Within the first few moments of the film, Denzel Washington was half naked in bed with a woman baring it all snorting a line of cocaine off a hotel room nightstand. In the next few moments, the plane he was piloting was in a full uncontrollable dive and two flight attendants were dead. I lost count of how many bottles of alcohol — small, large, beer, liquor — Washington downed in the span of the two-hour-plus film, but it was plenty. Enough to land him and his co-pilot in the hospital, enough to convince a recovering drug addict to take him to an AA meeting, and enough to (spoiler alert) land him in prison.
‘Flight’ takes on issues that too many movies these days would feel uncomfortable tackling, and for the first time in too long actually confronts a handful of ethical and moral dilemmas that so many writers and directors have been afraid to cover, alcoholism being the biggest. Realistic alcoholism, at least, and the resulting familial complications it comes with. Washington’s actions in the film are, at times, despicable and disgusting. At times the audience may wish for his sudden death, and at many times there are moments where it seems like such a fate may present itself to Washington’s character but does not (rest assured, he meets his sentence eventually). Don Cheadle’s character of a Chicago-worn lawyer working to defend Washington from accusations of drinking and flying can also be seen as a person disliked by many, going as far as saying two of the six deaths from the plane crash “don’t count” because they were crew members.
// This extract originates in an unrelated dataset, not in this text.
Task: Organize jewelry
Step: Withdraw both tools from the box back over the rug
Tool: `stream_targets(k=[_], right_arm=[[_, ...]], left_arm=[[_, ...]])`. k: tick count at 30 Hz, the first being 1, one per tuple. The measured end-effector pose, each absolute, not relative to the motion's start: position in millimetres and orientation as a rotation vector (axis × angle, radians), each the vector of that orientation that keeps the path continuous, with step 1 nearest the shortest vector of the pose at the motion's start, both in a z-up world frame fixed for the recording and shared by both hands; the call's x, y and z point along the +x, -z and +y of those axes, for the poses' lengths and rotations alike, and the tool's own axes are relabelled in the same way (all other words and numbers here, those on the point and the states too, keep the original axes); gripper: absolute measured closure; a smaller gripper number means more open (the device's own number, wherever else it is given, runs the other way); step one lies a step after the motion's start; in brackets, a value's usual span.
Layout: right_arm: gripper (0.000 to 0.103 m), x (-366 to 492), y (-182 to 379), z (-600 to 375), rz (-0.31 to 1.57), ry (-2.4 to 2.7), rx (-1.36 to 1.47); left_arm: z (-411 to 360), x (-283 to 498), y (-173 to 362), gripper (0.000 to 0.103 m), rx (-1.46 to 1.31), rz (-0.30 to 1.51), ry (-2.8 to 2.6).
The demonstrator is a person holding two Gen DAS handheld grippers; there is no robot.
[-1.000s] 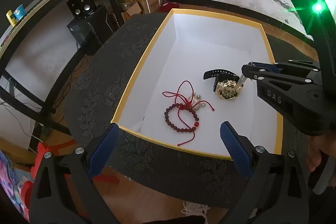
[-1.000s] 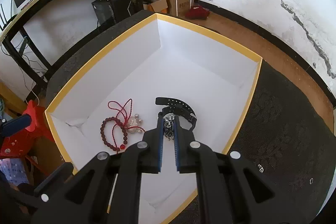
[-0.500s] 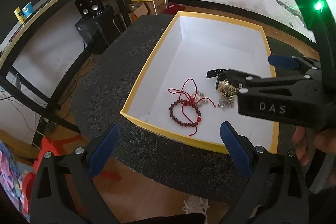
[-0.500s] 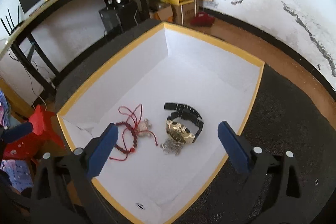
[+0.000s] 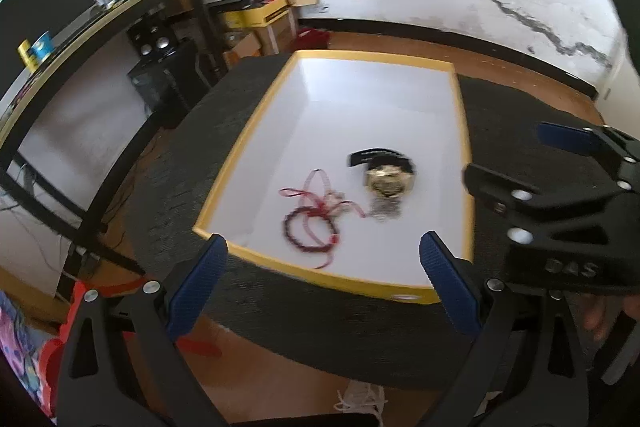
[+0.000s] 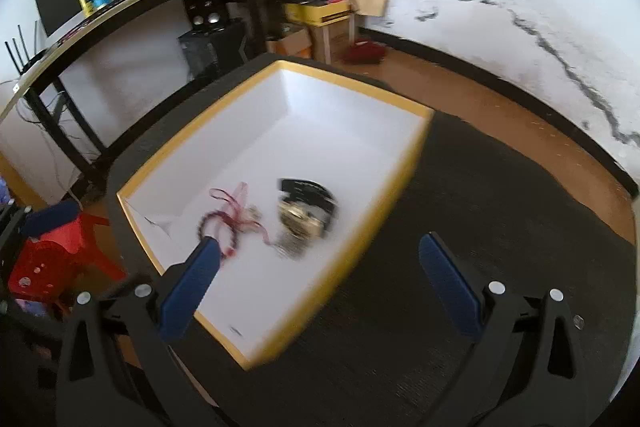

Characters and their conflicts aside, the script itself is extremely well-written. The dialogue, made great by the cast, is realistic and unlike much of the film dialogue we see these days, isn’t made of poorly timed fluff. There are comedic moments, and there are heartbreaking moments — overall a fair balance of the two. Dramatic without being super depressing (even though the woman to my right did in fact end up crying), and funny without pushing the seriousness of it all aside. One of my favorite bits of dialogue occurred between Washington, a recovering drug addict, and a cancer patient in the stairwell of a hospital where they had all escaped to to smoke. The cancer patient offered up bits of comedic wisdom that only a man near death could have given, and were some of my favorite lines from the movie.
The acting and the script combined with a killer soundtrack make for a beautifully well-made film, and ‘Flight’ is no doubt the pick of the week if you’re shopping around for a movie to see — at least until ‘Skyfall’ opens up next week.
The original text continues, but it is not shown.